**INFORMATION PROVIDED**
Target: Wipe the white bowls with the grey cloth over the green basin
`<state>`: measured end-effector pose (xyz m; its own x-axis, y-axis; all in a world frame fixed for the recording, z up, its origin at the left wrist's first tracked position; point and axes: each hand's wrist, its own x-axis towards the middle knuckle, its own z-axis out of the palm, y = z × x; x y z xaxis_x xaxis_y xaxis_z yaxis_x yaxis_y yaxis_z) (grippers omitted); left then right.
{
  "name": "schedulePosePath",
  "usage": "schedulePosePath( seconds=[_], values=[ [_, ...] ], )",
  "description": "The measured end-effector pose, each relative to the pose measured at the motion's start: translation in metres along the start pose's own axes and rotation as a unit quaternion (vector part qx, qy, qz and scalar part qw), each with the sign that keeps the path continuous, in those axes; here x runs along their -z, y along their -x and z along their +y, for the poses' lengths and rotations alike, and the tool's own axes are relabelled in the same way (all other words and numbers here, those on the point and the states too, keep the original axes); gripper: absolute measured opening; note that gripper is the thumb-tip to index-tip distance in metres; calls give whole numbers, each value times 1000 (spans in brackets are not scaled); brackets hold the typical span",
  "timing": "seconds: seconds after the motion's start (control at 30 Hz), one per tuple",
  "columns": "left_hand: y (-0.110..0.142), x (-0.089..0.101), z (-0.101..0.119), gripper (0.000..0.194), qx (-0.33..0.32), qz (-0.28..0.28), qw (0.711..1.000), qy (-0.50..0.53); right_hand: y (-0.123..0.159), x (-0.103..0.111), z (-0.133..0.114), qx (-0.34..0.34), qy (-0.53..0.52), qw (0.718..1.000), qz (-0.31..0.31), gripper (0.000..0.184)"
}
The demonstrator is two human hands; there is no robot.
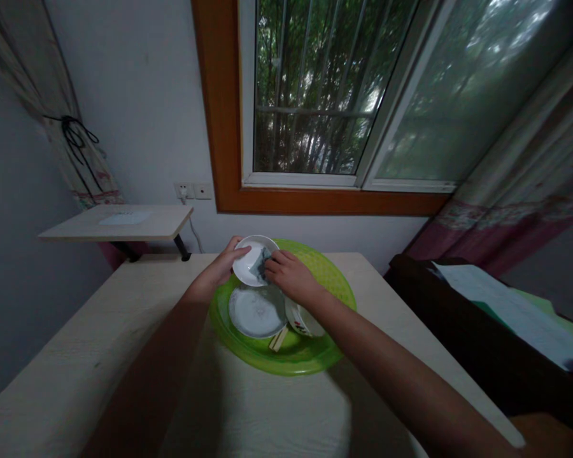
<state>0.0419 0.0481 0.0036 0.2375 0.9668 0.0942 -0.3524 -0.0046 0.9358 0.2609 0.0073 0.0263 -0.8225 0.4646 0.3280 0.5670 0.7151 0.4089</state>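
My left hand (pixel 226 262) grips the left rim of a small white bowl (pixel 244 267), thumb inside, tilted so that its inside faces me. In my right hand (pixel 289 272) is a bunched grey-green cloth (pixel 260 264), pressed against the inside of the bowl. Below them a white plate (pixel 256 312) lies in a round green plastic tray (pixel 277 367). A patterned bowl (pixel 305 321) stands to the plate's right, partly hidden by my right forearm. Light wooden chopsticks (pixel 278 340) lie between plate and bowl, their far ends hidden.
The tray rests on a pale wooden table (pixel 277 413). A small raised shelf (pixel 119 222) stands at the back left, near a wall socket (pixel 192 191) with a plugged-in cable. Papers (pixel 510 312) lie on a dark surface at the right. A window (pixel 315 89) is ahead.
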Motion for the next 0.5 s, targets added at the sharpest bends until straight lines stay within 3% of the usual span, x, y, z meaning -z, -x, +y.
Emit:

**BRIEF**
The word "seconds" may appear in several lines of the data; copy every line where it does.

**RESPONSE**
  "usage": "schedulePosePath( seconds=[_], values=[ [_, ...] ], )",
  "timing": "seconds: seconds after the motion's start (control at 30 Hz), one per tuple",

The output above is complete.